Data supplied:
○ ○ ○ ○

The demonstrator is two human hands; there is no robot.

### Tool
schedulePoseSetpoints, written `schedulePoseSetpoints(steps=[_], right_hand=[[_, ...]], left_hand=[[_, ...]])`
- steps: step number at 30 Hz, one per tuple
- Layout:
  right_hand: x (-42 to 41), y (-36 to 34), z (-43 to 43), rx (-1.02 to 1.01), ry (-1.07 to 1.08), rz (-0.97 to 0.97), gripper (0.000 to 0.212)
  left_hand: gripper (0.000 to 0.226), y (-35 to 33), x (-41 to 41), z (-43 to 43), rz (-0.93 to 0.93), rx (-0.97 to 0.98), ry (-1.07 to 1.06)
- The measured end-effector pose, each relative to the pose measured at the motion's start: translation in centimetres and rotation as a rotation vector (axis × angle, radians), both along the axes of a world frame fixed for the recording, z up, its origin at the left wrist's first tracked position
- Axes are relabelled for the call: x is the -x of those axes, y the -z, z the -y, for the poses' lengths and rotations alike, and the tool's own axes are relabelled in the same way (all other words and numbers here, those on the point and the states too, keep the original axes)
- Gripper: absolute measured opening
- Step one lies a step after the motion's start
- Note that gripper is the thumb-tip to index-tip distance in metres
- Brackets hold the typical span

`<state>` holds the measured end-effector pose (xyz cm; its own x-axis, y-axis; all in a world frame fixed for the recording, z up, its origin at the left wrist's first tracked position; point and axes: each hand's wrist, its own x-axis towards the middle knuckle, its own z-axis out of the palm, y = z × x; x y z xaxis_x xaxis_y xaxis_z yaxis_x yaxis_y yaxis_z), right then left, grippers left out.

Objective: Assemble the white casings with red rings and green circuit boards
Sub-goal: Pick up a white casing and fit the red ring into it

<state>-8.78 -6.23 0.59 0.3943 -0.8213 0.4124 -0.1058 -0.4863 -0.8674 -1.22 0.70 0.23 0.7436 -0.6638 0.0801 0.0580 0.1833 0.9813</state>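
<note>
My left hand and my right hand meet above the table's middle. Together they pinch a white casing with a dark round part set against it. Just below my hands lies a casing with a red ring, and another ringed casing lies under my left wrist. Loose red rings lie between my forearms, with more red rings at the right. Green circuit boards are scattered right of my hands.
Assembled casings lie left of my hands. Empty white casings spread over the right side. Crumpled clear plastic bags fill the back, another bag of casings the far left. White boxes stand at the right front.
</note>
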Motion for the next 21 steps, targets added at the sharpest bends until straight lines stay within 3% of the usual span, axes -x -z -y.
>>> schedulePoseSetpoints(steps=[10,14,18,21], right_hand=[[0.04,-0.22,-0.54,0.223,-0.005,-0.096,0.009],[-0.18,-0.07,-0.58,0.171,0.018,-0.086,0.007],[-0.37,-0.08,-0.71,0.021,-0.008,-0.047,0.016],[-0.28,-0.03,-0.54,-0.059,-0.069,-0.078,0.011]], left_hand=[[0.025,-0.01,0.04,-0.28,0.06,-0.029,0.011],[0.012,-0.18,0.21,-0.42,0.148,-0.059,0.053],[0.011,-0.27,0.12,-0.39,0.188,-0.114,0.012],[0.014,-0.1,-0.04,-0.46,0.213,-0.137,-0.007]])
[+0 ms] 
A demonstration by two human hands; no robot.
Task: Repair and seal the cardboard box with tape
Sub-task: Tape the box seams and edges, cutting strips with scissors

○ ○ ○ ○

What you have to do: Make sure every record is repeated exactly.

Task output:
The demonstrator is two human hands; there is no robot.

### Tool
schedulePoseSetpoints, written `schedulePoseSetpoints(steps=[_], right_hand=[[_, ...]], left_hand=[[_, ...]])`
- steps: step number at 30 Hz, one per tuple
- Layout:
  right_hand: x (-42 to 41), y (-36 to 34), z (-43 to 43), rx (-1.02 to 1.01), ry (-1.07 to 1.08), rz (-0.97 to 0.97), gripper (0.000 to 0.212)
  left_hand: gripper (0.000 to 0.226), y (-35 to 33), x (-41 to 41), z (-43 to 43), rz (-0.93 to 0.93), rx (-0.97 to 0.98), ry (-1.07 to 1.06)
- The measured end-effector pose, each relative to the pose measured at the motion's start: translation in centimetres and rotation as a rotation vector (axis × angle, radians), both along the axes of a world frame fixed for the recording, z up, its origin at the left wrist's first tracked position
- Axes are relabelled for the call: x is the -x of those axes, y the -z, z the -y, for the poses' lengths and rotations alike, and the tool's own axes are relabelled in the same way (all other words and numbers here, those on the point and the states too, keep the original axes)
- Gripper: absolute measured opening
- Step one lies a step after the motion's start
- Note that gripper is the thumb-tip to index-tip distance in metres
- Brackets hold the typical span

`<state>` holds the measured end-effector pose (xyz cm; its own x-axis, y-axis; all in a world frame fixed for the recording, z up, its origin at the left wrist's first tracked position; point and axes: each hand's wrist, its own x-axis towards the middle knuckle, its own z-axis out of the palm, y = z × x; x y z xaxis_x xaxis_y xaxis_z yaxis_x yaxis_y yaxis_z), right then left, grippers left out.

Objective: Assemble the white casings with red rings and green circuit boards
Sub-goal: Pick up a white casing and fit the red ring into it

<state>-8.78 -6.23 0.59 0.3943 -0.8213 0.4124 -0.1058 -0.4863 -0.8674 -1.22 0.70 0.23 0.7436 -0.6638 0.0801 0.0580 0.1833 0.9813</state>
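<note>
My left hand and my right hand meet above the table's middle. Together they pinch a white casing with a dark round part set against it. Just below my hands lies a casing with a red ring, and another ringed casing lies under my left wrist. Loose red rings lie between my forearms, with more red rings at the right. Green circuit boards are scattered right of my hands.
Assembled casings lie left of my hands. Empty white casings spread over the right side. Crumpled clear plastic bags fill the back, another bag of casings the far left. White boxes stand at the right front.
</note>
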Motion for the next 21 steps, targets added at the sharpest bends until straight lines stay within 3% of the usual span, axes -x -z -y.
>>> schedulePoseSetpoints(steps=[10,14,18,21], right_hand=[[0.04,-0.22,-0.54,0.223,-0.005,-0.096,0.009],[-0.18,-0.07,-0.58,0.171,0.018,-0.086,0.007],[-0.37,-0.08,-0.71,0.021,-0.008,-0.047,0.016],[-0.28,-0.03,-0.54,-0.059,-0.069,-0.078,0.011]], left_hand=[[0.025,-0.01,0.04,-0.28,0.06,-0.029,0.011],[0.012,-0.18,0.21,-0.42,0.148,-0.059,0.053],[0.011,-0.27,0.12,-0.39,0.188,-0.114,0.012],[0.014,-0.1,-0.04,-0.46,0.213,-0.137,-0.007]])
[+0 ms] 
A demonstration by two human hands; no robot.
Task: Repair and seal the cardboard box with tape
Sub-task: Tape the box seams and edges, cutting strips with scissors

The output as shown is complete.